A HECM/reverse mortgage can be an effective retirement planning tool for homeowners looking to supplement income, improve cash flow, or access equity they’ve built over the years.
For many homeowners who are approaching retirement or have already retired, A HECM/reverse mortgage is a great way to achieve their ideal retirement lifestyle.
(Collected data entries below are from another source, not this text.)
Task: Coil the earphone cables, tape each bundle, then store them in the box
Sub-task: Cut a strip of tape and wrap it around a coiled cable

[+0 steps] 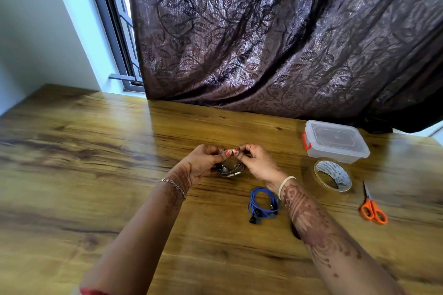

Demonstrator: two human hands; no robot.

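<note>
My left hand (203, 159) and my right hand (255, 160) meet over the middle of the wooden table (96, 175), fingertips pinched together. Both hold a coiled black earphone cable (231, 170) with a silver plug; its coil hangs just under my fingers, partly hidden by them. A blue earphone cable (262, 203), coiled, lies on the table near my right wrist. A roll of clear tape (333, 176) stands to the right. Behind it sits the clear plastic box (335, 141), lid closed, with a red latch.
Orange-handled scissors (372, 207) lie right of the tape roll. A dark patterned curtain (287, 43) hangs down onto the table's far edge. A window frame (115, 31) and a white wall are at the back left.
</note>
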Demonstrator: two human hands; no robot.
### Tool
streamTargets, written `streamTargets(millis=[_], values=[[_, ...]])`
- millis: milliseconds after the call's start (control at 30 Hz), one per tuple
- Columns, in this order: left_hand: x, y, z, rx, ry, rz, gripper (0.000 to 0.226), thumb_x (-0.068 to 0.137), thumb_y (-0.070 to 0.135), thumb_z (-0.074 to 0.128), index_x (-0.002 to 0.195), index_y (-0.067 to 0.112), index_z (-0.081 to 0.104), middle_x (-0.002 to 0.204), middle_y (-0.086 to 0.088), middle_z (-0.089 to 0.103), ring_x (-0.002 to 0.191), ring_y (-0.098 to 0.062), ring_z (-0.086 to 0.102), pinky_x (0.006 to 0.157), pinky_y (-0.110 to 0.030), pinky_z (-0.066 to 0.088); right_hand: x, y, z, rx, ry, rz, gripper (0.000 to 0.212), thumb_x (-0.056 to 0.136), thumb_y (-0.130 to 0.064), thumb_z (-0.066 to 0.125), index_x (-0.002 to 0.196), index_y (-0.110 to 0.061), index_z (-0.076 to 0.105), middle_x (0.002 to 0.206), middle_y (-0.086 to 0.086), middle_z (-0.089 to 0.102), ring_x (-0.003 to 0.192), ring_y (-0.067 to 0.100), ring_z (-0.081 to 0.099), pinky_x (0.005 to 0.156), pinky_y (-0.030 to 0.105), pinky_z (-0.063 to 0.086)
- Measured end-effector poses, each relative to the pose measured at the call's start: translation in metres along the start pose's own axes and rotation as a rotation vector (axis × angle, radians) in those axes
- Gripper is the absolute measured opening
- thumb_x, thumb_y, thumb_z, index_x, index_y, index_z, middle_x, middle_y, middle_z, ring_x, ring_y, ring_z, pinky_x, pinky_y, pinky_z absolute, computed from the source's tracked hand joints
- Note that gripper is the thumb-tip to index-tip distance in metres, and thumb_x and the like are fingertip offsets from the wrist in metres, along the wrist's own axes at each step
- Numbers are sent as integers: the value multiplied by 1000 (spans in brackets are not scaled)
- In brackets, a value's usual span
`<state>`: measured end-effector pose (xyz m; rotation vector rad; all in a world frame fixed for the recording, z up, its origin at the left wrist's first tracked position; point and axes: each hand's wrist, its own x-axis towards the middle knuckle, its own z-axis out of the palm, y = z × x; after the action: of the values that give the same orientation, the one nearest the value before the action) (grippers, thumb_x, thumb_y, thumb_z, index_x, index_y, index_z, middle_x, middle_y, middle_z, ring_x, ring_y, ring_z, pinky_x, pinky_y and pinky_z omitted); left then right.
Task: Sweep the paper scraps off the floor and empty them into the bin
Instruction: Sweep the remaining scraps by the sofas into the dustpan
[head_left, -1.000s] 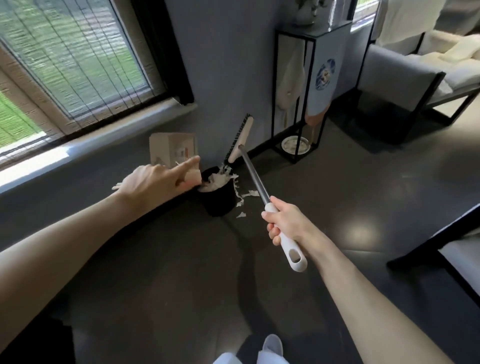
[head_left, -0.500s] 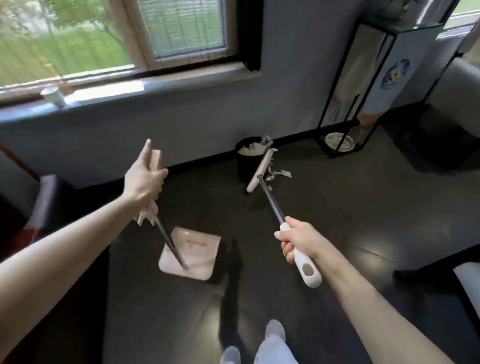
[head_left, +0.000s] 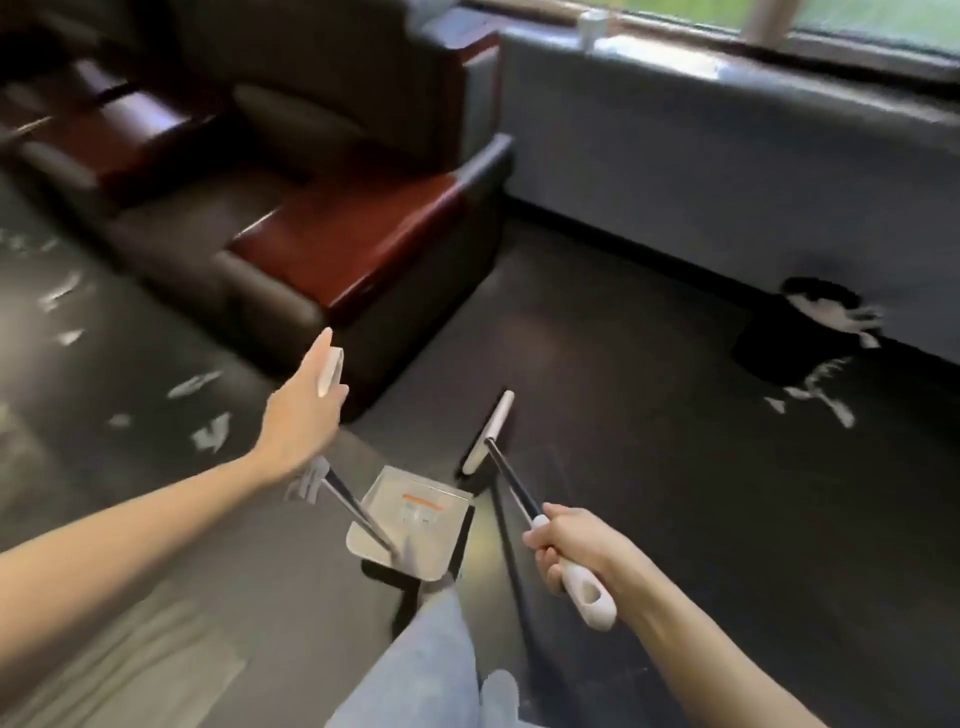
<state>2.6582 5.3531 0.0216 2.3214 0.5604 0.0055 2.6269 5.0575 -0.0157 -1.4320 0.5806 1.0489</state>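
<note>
Paper scraps (head_left: 197, 384) lie scattered on the dark floor (head_left: 649, 467) at the left, and more lie at the right beside the black bin (head_left: 769, 338), which stands against the wall with white paper at its rim. The left hand (head_left: 301, 415) wraps the dustpan (head_left: 415, 525) handle, thumb along its white grip. The right hand (head_left: 576, 545) is clamped round the broom (head_left: 511, 483) handle, the broom head low just beyond the pan. The pan's orange label (head_left: 422, 501) carries writing too blurred to read. Blur smears the bin's outline. A dark sofa (head_left: 311, 156) fills the far left.
</note>
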Motion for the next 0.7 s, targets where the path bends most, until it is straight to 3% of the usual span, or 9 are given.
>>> streamTargets(millis=[67, 133, 267, 400, 467, 533, 600, 667, 700], values=[[-50, -44, -38, -1, 86, -74, 67, 98, 14, 49, 153, 34, 19, 139, -4, 54, 108, -41, 59, 98, -47, 45, -7, 16, 50, -144, -115, 34, 23, 92, 5, 48, 97, -17, 47, 46, -2, 43, 34, 4, 38, 33, 16, 35], [-99, -91, -80, -12, 182, -169, 66, 98, 14, 49, 153, 34, 19, 139, -7, 54, 109, -43, 58, 98, -46, 45, -18, 32, 105, -282, -223, 60, 19, 93, 4, 47, 104, -11, 50, 49, -1, 43, 33, 4, 38, 33, 16, 35], [-210, -188, -163, -39, 388, -375, 65, 97, 15, 52, 152, 35, 23, 139, -11, 54, 110, -45, 56, 95, -46, 45, -44, 80, 223, -480, -401, 53, 42, 95, 4, 44, 135, -7, 41, 56, 2, 41, 33, 3, 38, 34, 13, 35], [-343, -289, -236, -103, 638, -555, 64, 97, 12, 53, 152, 32, 27, 145, -10, 48, 124, -36, 50, 95, -32, 40, -71, 156, 348, -665, -554, -16, 50, 95, 4, 44, 141, -11, 36, 58, 3, 38, 33, 4, 35, 33, 13, 34], [-413, -342, -271, -125, 759, -655, 65, 96, 14, 53, 151, 36, 27, 137, -16, 55, 112, -41, 57, 86, -36, 47, -82, 204, 410, -729, -634, -45, 47, 95, 6, 42, 138, -10, 37, 54, 3, 38, 32, 5, 34, 34, 13, 33], [-484, -395, -304, -192, 871, -714, 65, 95, 15, 53, 149, 40, 27, 122, -21, 62, 85, -39, 64, 69, -39, 53, -90, 254, 470, -785, -686, -61, 49, 94, 7, 41, 138, -16, 40, 47, 0, 42, 31, 6, 35, 34, 13, 32], [-548, -445, -333, -277, 991, -725, 65, 95, 12, 52, 148, 41, 29, 94, -19, 66, 49, -18, 54, 43, -23, 44, -101, 302, 530, -877, -734, -103, 53, 94, 7, 42, 139, -20, 40, 51, 1, 45, 33, 7, 37, 34, 15, 33], [-606, -489, -358, -328, 1081, -728, 65, 95, 10, 52, 148, 40, 30, 73, -8, 58, 35, -4, 40, 34, -16, 34, -116, 342, 589, -990, -762, -157, 54, 94, 5, 44, 140, -23, 39, 63, 4, 47, 36, 7, 41, 34, 18, 37], [-631, -509, -370, -323, 1106, -733, 65, 95, 10, 53, 147, 41, 31, 72, -3, 57, 35, -2, 40, 34, -15, 35, -126, 360, 619, -1011, -770, -166, 53, 94, 5, 45, 139, -23, 39, 65, 4, 48, 37, 6, 42, 34, 18, 38]])
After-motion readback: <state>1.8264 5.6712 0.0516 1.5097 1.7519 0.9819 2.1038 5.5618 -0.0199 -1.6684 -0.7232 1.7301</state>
Even with careful planning, saving, and investing, many people do not have enough funds to live comfortably.
HECM options we offer:
- HECM Lump Sum – Receive a one-time cash payout at closing.
- HECM Monthly Payments – Receive scheduled monthly payments, either for a set period of time or for as long as you remain in the home.
- HECM Line of Credit – Access available funds as needed, with the flexibility to draw only what you need when you need it.
- Reverse Second Mortgage – For homeowners who wish to keep their existing low-rate first mortgage in place, a reverse second mortgage may provide access to home equity through a second lien position. (Availability and program guidelines apply.)
Here are some benefits of a HECM/reverse mortgage:
- Eliminates monthly mortgage payments, and repayment is deferred until you leave the house.
- Allows you to remain in your home as you age.
- Loan proceeds are tax-free and can be used as you wish.*
- Any remaining equity can be passed down to your heirs after paying off the HECM loan.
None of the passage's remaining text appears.